● WHAT THE TASK REQUIRES
Gather all lines in the data that hold the string "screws".

● THE DATA
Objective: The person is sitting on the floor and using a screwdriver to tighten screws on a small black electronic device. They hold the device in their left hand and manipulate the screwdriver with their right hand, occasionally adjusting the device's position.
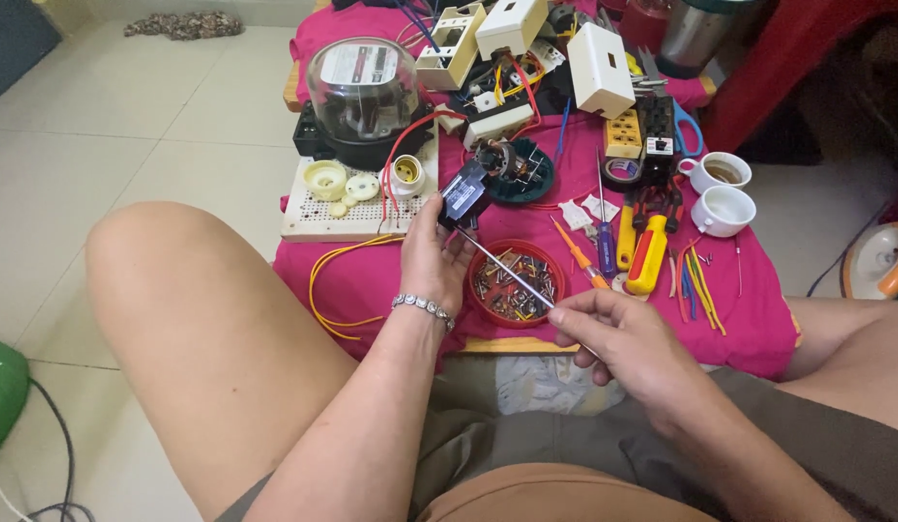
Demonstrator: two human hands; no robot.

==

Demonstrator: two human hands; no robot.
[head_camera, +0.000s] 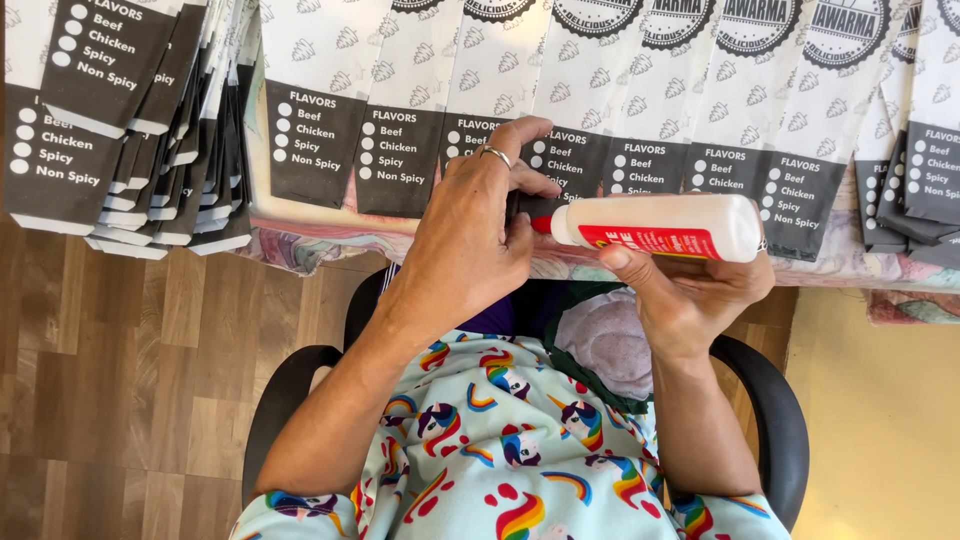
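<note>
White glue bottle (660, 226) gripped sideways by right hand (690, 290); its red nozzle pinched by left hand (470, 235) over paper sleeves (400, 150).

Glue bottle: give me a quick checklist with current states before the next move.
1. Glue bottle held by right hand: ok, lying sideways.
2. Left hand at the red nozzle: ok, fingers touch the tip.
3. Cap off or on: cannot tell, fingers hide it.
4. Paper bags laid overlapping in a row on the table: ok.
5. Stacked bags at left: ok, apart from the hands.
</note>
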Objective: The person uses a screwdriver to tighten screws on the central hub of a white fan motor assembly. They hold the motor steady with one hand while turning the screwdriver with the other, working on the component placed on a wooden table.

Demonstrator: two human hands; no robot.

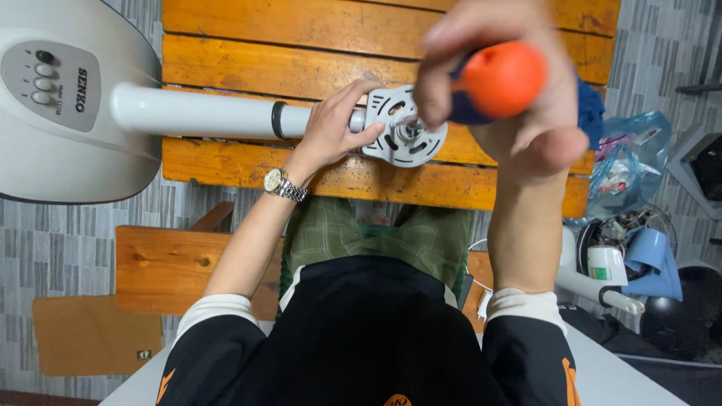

● SOLUTION TO THIS EXERCISE
Objective: The person is sitting on the floor and using a screwdriver to tighten screws on a small black electronic device. They hold the device in their left hand and manipulate the screwdriver with their right hand, occasionally adjusting the device's position.
Objective: The person uses a screwdriver to tighten screws on the central hub of a white fan motor assembly. They hold the motor steady with one hand while turning the screwdriver with the other, working on the component placed on a wooden table.

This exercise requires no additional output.